The company has said that its future plans include the electrification of both Land Rover and Jaguar brands on separate architectures with two clear and unique personalities.
Jaguar and Land Rover plan to be able to offer pure electric power by 2030. By this time, in addition to 100% of Jaguar sales, it is anticipated that around 60% of Land Rovers sold will be equipped with zero tailpipe powertrains.
In the next five years, Land Rover will welcome six pure electric variants with the first all-electric SUV expected in 2024. Meanwhile, the company has said that Jaguar in the next few years will undergo a renaissance to emerge as a pure electric luxury brand with a new portfolio of “emotionally engaging designs and pioneering next-generation technologies.”
Jaguar Land Rover’s aim is to achieve net zero carbon emissions across its supply chain, products and operations by 2039. As part of this ambition, the company is also preparing for the expected adoption of clean fuel-cell power in line with a maturing of the hydrogen economy. Development is already underway with prototypes arriving on UK roads within the next 12 months as part of the long-term investment programme.
Land Rover will use the forthcoming flex Modular Longitudinal Architecture (MLA). It will deliver electrified internal combustion engines and full electric variants as the company evolves its product line-up in the future.
In addition, Land Rover will also use the Electric Modular Architecture (EMA), which will also support advanced electrified ICE. Meanwhile, all future Jaguar models will be built exclusively on a pure electric architecture.
The company will retain its plant and assembly facilities in the home UK market and around the world.

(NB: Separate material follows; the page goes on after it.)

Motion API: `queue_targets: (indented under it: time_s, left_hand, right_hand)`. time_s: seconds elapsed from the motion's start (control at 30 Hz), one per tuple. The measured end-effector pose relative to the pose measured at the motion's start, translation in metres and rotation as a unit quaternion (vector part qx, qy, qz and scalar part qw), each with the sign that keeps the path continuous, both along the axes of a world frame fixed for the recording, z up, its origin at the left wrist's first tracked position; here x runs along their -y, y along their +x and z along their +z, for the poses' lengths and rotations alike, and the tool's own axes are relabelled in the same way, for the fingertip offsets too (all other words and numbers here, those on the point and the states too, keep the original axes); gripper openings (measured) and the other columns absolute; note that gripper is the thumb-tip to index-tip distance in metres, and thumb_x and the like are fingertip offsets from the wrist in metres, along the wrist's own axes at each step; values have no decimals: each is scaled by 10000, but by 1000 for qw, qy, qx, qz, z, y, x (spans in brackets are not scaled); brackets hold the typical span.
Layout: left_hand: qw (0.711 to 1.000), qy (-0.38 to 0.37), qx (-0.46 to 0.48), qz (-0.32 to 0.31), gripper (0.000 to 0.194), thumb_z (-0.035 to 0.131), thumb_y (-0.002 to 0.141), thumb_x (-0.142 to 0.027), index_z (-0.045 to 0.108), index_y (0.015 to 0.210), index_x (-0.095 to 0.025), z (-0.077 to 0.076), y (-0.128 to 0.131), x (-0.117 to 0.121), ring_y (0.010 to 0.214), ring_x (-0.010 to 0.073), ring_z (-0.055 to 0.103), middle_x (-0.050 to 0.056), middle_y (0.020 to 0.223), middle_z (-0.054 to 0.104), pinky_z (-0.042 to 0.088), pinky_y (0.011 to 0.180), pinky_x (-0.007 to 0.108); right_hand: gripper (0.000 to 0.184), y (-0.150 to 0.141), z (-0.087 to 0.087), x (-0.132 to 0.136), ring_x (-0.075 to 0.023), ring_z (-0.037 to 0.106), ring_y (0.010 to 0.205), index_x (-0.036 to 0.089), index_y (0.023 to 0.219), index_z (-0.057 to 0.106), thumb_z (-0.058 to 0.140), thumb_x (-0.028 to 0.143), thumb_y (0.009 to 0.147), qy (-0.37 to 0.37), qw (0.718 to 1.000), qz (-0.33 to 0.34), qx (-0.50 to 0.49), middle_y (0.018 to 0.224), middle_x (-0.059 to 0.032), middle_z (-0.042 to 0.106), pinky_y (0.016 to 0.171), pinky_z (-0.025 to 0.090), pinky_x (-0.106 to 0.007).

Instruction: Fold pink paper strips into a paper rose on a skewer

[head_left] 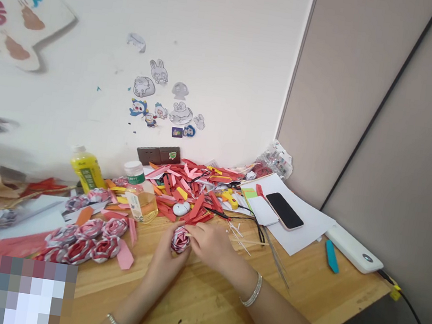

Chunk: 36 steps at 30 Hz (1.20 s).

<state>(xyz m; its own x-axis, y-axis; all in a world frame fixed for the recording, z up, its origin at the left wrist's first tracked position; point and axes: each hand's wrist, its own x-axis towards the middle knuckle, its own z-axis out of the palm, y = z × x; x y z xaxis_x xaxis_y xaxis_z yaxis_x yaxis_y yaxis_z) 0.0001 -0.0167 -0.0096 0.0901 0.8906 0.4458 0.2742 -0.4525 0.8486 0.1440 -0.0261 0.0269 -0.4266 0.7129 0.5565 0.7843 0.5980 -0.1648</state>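
My left hand (168,256) is wrapped round a folded paper rose (180,239) in pink, red and white, holding it just above the table. The fingers of my right hand (210,244) are pinched at the rose's upper right edge; its fingertips are partly hidden. A thin pale stick (248,241) shows just beyond my right hand, and I cannot tell whether it is held or lying there. More finished paper roses (81,250) sit together on the left, beside a pink folded paper strip (125,256).
Red, pink and yellow paper pieces (197,183) heap along the wall. Among them are a yellow glue gun (230,199) and a white earbud case (181,209). Two bottles (88,171) stand left. A phone (284,211) lies on white paper (301,238), near a white device (354,248).
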Motion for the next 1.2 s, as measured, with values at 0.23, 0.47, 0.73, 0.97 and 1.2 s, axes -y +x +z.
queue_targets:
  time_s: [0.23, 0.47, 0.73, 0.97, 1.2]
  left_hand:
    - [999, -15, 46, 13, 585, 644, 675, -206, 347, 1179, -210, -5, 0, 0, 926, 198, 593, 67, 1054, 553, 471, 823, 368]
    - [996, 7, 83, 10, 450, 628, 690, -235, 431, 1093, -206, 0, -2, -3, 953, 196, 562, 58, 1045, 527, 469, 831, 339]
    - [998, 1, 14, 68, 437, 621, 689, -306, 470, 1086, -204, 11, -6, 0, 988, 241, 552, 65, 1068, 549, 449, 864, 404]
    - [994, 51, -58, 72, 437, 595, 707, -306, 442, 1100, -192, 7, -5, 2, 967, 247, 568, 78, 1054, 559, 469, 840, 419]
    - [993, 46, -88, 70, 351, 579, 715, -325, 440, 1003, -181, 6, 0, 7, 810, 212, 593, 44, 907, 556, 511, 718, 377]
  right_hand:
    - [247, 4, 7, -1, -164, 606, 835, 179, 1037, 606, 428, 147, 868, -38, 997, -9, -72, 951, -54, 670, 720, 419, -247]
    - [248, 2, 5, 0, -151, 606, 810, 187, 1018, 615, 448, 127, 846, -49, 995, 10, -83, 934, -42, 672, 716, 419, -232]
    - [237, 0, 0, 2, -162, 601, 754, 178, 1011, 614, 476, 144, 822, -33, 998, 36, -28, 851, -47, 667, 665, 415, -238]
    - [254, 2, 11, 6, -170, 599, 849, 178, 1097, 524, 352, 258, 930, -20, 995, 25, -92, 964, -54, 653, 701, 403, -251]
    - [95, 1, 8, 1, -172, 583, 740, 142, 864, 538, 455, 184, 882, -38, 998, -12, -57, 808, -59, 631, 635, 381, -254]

As well as being the manufacturer of the MLA architecture, Solihull, West Midlands will also be the home to the future advanced Jaguar pure electric platform as the company wants to make the country a leader in the manufacturing of electric vehicles.

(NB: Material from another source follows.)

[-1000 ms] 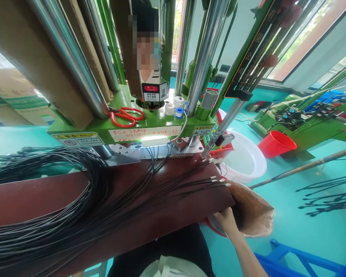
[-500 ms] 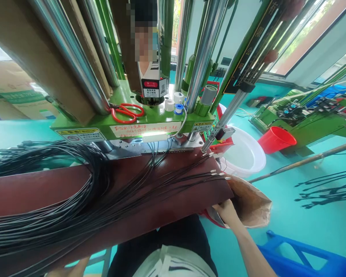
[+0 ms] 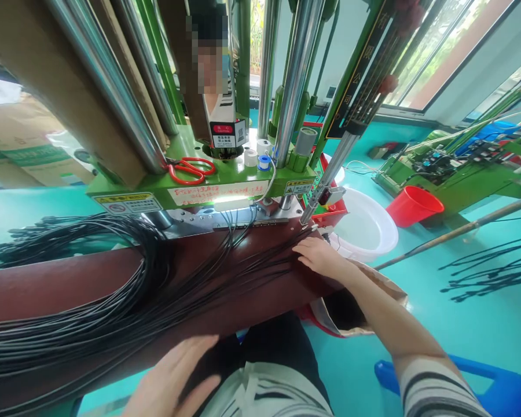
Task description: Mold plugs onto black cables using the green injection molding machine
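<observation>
A bundle of thin black cables (image 3: 125, 318) runs across the brown tabletop (image 3: 238, 310), looping at the left. My right hand (image 3: 323, 259) is over the cable ends at the table's right side, its fingers stretched out and touching or just above them; the hand hides most of the tips. My left hand (image 3: 173, 376) is raised in front of the table's near edge, thumb and fingers apart, holding nothing. Several cables lead into the metal mould plate (image 3: 260, 219) under the green press (image 3: 156, 194).
Red-handled scissors (image 3: 191, 170) and small tape rolls (image 3: 264, 162) lie on the press. Below the table's right end stands a paper-lined container (image 3: 388, 284), near a white tub (image 3: 373, 226) and a red bucket (image 3: 414, 207). A blue stool (image 3: 499, 382) is at lower right.
My right hand has risen from the container beside the table's corner to the cable ends. My left hand has come up from the lower left toward my lap.
</observation>
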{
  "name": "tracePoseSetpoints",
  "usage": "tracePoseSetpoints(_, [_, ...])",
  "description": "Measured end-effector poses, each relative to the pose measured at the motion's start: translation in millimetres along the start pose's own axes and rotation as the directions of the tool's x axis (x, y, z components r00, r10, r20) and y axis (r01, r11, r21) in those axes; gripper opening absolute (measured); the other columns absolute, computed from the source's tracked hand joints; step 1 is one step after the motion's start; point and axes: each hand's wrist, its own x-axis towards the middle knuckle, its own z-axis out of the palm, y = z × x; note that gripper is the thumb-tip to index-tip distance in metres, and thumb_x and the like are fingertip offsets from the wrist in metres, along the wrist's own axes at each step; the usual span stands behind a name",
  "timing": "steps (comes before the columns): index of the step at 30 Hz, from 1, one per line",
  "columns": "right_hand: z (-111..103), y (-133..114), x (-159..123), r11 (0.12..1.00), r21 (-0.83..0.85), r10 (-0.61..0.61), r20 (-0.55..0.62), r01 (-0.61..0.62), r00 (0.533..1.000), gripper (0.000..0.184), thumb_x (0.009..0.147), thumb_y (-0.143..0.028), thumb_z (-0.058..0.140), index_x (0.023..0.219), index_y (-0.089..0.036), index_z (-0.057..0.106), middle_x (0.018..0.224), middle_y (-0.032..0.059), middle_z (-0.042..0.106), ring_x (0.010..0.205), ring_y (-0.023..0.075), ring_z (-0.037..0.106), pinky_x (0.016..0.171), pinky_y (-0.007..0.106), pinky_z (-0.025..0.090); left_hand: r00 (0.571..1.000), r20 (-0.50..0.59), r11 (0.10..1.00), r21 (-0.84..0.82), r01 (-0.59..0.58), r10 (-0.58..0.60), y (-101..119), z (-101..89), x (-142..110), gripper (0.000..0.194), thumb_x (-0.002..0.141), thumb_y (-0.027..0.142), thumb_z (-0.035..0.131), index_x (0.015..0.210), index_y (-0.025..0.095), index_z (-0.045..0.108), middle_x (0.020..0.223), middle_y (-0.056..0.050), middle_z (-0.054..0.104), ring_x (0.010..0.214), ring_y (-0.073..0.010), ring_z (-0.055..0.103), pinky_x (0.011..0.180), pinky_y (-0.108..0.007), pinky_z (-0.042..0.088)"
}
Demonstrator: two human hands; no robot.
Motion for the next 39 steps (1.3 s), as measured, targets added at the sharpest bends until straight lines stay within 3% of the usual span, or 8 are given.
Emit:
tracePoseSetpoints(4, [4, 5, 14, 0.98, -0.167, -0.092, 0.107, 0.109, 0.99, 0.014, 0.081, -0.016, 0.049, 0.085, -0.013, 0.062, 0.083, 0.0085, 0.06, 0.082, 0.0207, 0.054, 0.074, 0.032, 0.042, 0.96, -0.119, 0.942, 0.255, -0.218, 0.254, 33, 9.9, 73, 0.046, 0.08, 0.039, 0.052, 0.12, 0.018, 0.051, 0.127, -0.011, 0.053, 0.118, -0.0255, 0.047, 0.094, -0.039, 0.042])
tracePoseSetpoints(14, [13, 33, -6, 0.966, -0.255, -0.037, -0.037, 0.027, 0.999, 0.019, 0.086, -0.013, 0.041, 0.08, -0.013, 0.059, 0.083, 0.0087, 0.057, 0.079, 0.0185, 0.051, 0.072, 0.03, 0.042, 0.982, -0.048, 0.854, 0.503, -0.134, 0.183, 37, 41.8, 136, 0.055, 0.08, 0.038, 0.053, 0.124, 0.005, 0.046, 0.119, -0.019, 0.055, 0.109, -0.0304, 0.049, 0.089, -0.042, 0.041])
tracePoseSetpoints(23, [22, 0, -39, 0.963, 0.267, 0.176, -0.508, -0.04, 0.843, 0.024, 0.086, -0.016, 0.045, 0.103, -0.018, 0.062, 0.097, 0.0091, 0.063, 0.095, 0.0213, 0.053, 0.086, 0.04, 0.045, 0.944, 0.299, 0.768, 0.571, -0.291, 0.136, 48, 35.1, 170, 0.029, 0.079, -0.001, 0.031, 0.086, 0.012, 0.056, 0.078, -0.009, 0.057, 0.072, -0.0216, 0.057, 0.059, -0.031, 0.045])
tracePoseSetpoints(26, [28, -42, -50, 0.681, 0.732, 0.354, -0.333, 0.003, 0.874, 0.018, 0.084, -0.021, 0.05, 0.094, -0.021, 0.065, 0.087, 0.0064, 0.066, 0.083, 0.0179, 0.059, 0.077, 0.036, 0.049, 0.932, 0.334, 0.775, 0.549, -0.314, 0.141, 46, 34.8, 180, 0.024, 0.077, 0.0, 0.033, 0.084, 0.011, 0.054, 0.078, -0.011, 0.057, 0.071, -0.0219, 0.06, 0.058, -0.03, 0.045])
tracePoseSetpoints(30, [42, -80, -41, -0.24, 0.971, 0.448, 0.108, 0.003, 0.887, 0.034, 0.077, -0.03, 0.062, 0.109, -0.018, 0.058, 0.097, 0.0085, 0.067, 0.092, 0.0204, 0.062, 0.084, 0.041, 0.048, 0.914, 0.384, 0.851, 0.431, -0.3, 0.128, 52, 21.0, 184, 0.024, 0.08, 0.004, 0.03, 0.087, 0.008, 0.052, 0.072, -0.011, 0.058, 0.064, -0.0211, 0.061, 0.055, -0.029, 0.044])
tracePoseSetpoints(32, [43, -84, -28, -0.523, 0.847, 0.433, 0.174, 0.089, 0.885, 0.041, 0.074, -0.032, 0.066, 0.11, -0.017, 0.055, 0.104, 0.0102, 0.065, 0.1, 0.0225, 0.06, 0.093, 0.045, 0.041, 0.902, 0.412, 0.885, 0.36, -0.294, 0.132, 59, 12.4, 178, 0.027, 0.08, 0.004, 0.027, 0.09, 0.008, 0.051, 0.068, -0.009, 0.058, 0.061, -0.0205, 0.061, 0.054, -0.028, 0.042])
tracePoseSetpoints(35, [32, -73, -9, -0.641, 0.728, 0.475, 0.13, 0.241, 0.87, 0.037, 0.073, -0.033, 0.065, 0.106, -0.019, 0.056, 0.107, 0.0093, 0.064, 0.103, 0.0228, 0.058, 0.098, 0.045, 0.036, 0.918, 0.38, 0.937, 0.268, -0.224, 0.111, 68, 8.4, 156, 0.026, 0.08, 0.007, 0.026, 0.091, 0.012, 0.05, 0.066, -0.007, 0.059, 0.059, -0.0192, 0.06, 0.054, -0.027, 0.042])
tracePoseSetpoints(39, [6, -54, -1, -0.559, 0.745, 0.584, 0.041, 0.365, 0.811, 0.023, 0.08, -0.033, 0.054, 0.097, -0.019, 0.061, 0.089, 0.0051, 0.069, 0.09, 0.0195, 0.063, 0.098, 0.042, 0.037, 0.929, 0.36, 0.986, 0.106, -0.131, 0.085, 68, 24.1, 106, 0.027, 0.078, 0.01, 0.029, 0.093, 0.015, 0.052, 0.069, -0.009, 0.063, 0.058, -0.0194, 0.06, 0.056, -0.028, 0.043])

In order to realise its vision of modern luxury mobility with confidence, the company will curate closer collaboration and knowledge-sharing with Tata Motors, which owns the British brand, to enhance sustainability and reduce emissions as well as sharing best practice in next-generation technology, according to Mr. Natarajan Chandrasekaran, Chairman of Tata Sons, Tata Motors and Jaguar Land Rover Automotive
“The Reimagine strategy takes Jaguar Land Rover on a significant path of acceleration in harmony with the vision and sustainability priorities of the wider Tata Group,” he said. “Together, we will help Jaguar realise its potential, reinforce Land Rover’s timeless appeal and collectively become a symbol of a truly responsible business for its customers, society and the planet.”
The company’s plan to make important investments in order to secure its future in the all-electric market has been met with a very positive response from organisations lobbying for the switch to elective vehicles in the UK, according to Ben Nelmes of New Automotive.
“Jaguar Land Rover’s charge to become all-electric by 2025 is a positive step forward for the industry,” he said. “The well-loved British brand is investing a huge £2.5 billion in technology and will keep its three UK manufacturing plants open. Going electric will future proof the business and upskill its 44,000+ employees.
“Despite being a former car manufacturing hotspot, the UK doesn’t currently rank as a top ten global electric vehicle manufacturer. We need to see more British businesses embracing electric to avoid a situation where we’re forced to import the majority of our electric vehicles from overseas.”